We're seeing this with our own clients. Wine distributors with thirty thousand SKUs across forty supplier catalogues don't want to migrate platforms, they want their data prep to stop eating six weeks per onboarding. Restaurants in the UAE taking orders over WhatsApp voice notes don't want a new POS, they want the voice messages to land structured in the system they already use. The job is interface and ingestion, not replacement.
Why this matters for the migration question
For SMEs especially, ERP and CRM migrations have always carried disproportionate risk. The implementation timeline is long, the cost is heavy, and the operational disruption during cutover is real. A recent IDC-style estimate puts the typical mid-market ERP migration at six to eighteen months and seven figures in total cost when you include consulting, training, and downtime. For a company doing twenty million in revenue, that's an existential bet.

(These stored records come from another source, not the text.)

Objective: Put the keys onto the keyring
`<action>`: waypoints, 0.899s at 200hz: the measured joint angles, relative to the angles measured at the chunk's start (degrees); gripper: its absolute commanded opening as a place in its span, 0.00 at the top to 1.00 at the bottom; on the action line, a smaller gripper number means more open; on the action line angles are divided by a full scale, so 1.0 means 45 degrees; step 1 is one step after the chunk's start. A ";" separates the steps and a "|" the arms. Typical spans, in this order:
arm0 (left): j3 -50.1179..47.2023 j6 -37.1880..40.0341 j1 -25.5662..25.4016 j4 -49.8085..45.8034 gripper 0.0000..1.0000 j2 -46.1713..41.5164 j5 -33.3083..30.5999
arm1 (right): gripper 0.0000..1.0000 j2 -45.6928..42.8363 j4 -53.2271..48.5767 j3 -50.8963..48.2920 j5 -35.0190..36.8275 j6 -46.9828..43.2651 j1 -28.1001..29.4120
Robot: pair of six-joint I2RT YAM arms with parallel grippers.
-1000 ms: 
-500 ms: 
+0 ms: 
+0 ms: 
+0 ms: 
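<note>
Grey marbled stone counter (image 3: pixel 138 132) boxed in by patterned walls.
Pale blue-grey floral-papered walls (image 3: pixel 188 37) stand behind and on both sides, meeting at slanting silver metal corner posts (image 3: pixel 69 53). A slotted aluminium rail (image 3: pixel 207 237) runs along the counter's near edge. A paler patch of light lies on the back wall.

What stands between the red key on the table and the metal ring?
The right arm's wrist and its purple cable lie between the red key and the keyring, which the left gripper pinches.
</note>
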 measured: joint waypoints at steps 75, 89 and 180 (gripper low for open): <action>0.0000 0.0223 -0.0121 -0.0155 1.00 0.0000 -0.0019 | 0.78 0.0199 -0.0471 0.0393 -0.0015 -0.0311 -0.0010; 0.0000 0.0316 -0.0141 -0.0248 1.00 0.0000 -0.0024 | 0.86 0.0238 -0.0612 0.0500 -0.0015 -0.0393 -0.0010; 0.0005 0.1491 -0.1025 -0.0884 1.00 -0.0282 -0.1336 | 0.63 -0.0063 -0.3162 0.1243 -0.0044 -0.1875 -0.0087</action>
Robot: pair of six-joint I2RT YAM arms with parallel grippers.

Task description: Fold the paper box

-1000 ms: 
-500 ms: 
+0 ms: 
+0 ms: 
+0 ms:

The AI-plus-MCP approach changes the calculus. You don't have to bet the company on a migration to get most of the productivity gains. You can keep the system that works, wrap it with better interfaces and better data ingestion, and ship something useful in weeks rather than quarters. The migration question becomes optional rather than existential.
This isn't an argument against AI-native rebuilds. Rillet will probably do well, and there are categories where the underlying data model genuinely needs to be redesigned. But for the long tail of mid-market companies sitting on functional legacy systems, the more pragmatic path is to make the system you already have feel modern. The Sequoia thesis is one valid reading of the future. The other reading is that a lot of the value in AI right now is in finally letting these old, knowledge-dense systems be used the way they should always have been used.
The dynamics also work in favour of incumbents in an interesting way. The legacy vendor that opens up an MCP layer over its existing product can suddenly look very competitive, because they keep all the domain knowledge baked in and they get to skip the part where they have to convince the customer to migrate. We're already starting to have those conversations with clients on the vendor side, not just the buyer side.
The catch
None of this is free. Layering AI on top of a legacy system means dealing with the same problem we wrote about a few months ago: at scale, even 98% accuracy is not enough. Two hallucinations in a hundred becomes six hundred in thirty thousand. So you still need a serious QA layer, human-in-the-loop checkpoints where it matters, and clear escalation paths when the model is unsure. The whole point of keeping the legacy engine is that the rules are deterministic. The AI front-end has to respect that determinism, not undermine it.
Done well, this is one of the most underrated patterns in the current AI cycle. Less glamorous than building a new ERP from scratch, much faster to deliver, and a lot more aligned with how most companies actually want to evolve their stack.